Tamar Navama Volume 39.4

 
I deliberately show the backside of the skin, the ugly side that people want to hide,” Navama explains. “There is the process of transformation between animal, a live creature, to an object. In our minds we forget this process and I’m trying to bring it back and show it.
 
ARMPIT NECKLACE of silver, eighteen and twenty-two karat gold, alligator skin, 7.5 x 9.0 x 1.0 centimeters, 2010. Photograph by Yaniv Schwartz.

ARMPIT NECKLACE of silver, eighteen and twenty-two karat gold, alligator skin, 7.5 x 9.0 x 1.0 centimeters, 2010. Photograph by Yaniv Schwartz.

MIRROR SKIN CUFF of silver and leather, 7.6 x 7.0 x 5.5 centimeters, 2014. Photograph by Tamar Navama.

MIRROR SKIN CUFF of silver and leather, 7.6 x 7.0 x 5.5 centimeters, 2014. Photograph by Tamar Navama.

Perhaps leather’s close affinity to the human skin as a protective and insulating material has made it seem too primary, too foundational to serve as ornament: as an enhancement that acquires its attractions partly because it is functionally superfluous. Perhaps leather’s susceptibility to wear and tear makes it feel too ephemeral to embody the kinds of projected desires for perfection that precious objects generally reflect. Perhaps leather is simply too common a substance to be charged with any significant symbolic meaning, except in the case of certain animal pelts, jaguar or leopard, for example, in which the leather itself remains concealed beneath colorful patterned fur. For whatever reason, leather is an oddity in ornament. Used by humans for thousands of years, perhaps even before our full evolution into humanity, leather as a wearable material is perpetuated in our shoes, belts and purses, but it almost never infiltrates our jewelry, except in the subordinate, utilitarian role of a watchband or a cord on which to string rustic beads.

TAMAR NAVAMA wearing one of her earrings, in yellow plastic, brass and silver. Photograph by Erin C. Turner. 

TAMAR NAVAMA wearing one of her earrings, in yellow plastic, brass and silver. Photograph by Erin C. Turner. 

      For Dallas, Texas artist Tamar Navama the seemingly inevitable lot of leather to be a wearable substance routinely relegated to functional duties, even when dyed and varnished to a high gloss, has entailed both challenges and opportunities ever since she began exploring the material as the mainstay of her jewelry. One of her key concerns has been to overcome longstanding prejudices against the idea of leather as a precious material, or, more accurately, as a material precious in its own right rather than as a consequence of its incorporation into Gucci handbags or Jimmy Choo boots. To address this concern she has followed a two-pronged strategy in which leather sometimes asserts the inherent physical qualities, pliability, for example, that make it so useful as a functional material and other times transcend its physicality to become an inspiration for design and even a template for production of elements in other media.

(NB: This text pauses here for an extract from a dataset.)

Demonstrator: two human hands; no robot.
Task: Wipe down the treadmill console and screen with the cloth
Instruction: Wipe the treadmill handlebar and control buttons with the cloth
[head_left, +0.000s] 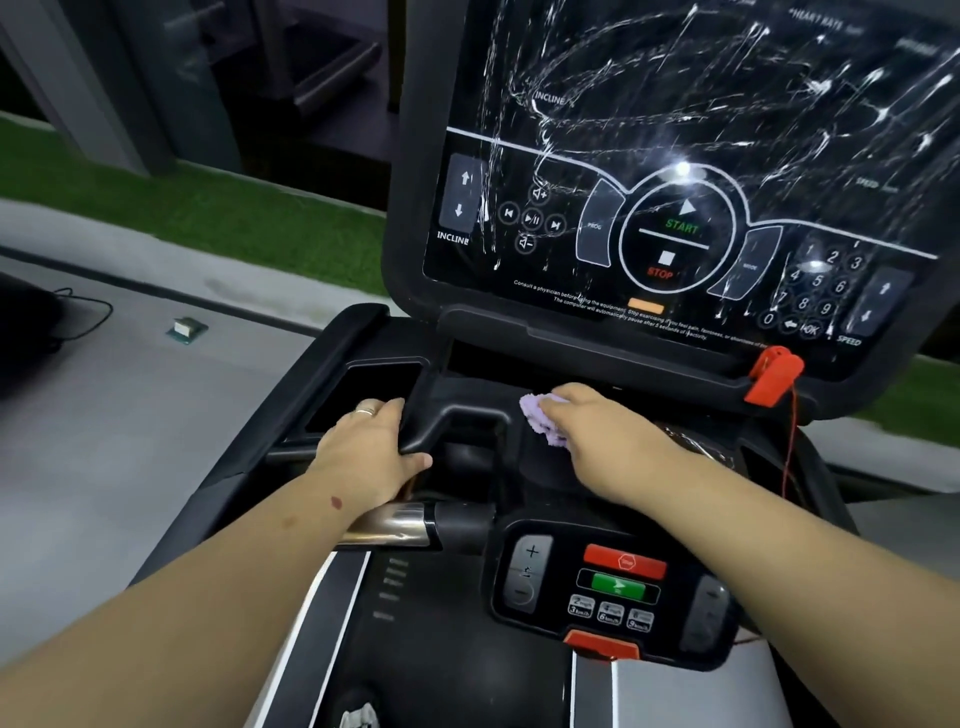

Regardless of whether her works incorporate actual leather or merely the traces and impressions of it, she has made leather the focus of her work with the consistency and determination of an advocate.

The foundational series for Navama’s engagement of leather, Second Skin, is also the most varied, embracing leather both as a material to be appreciated in itself and as a source of visual and conceptual abstraction. The series title, a seemingly straightforward reference to wearing animal skin over human skin, is ambiguous enough to allow for at least three other interpretations that have opened fruitful lines of artistic exploration: the use of scraps of leather ordinarily devalued as commercial seconds; the relationship between real skin and its synthetic imitation; and, most conceptually complex of all, the temporary transformation of the wearer’s skin from its primary condition as a site for ornament to a secondary state as representation, a transition occurring, for example, when the heavy, textured surface of a bracelet is lifted from a wearer’s wrist and momentarily leaves its physical traces behind in the form of impressions in the skin.

 

The first and most direct interpretation of Second Skin, the concept of an animal skin serving as a kind of prosthesis for or duplicate of the human skin, has been explored by Navama in a series of brooches, rings and pendants incorporating small pieces of dark alligator hide. Mounted on silver or plastic backings, the bits of animal skin generally do not lie, as clothing would, directly against the wearer’s own skin, nor do they serve any functional purpose. Irregularly shaped, like pieces from an eccentric jigsaw puzzle, they play formally against elements of silver or gold in an organic-and-geometric dynamic. Lest the scaly network of the leather’s surface become too easily abstracted into mere pattern, Navama reminds the viewer of the material’s nature as animal skin by tacking it to its backing with tiny gold pins that recall the process of stretching and curing hide as well as shaping it over blocks.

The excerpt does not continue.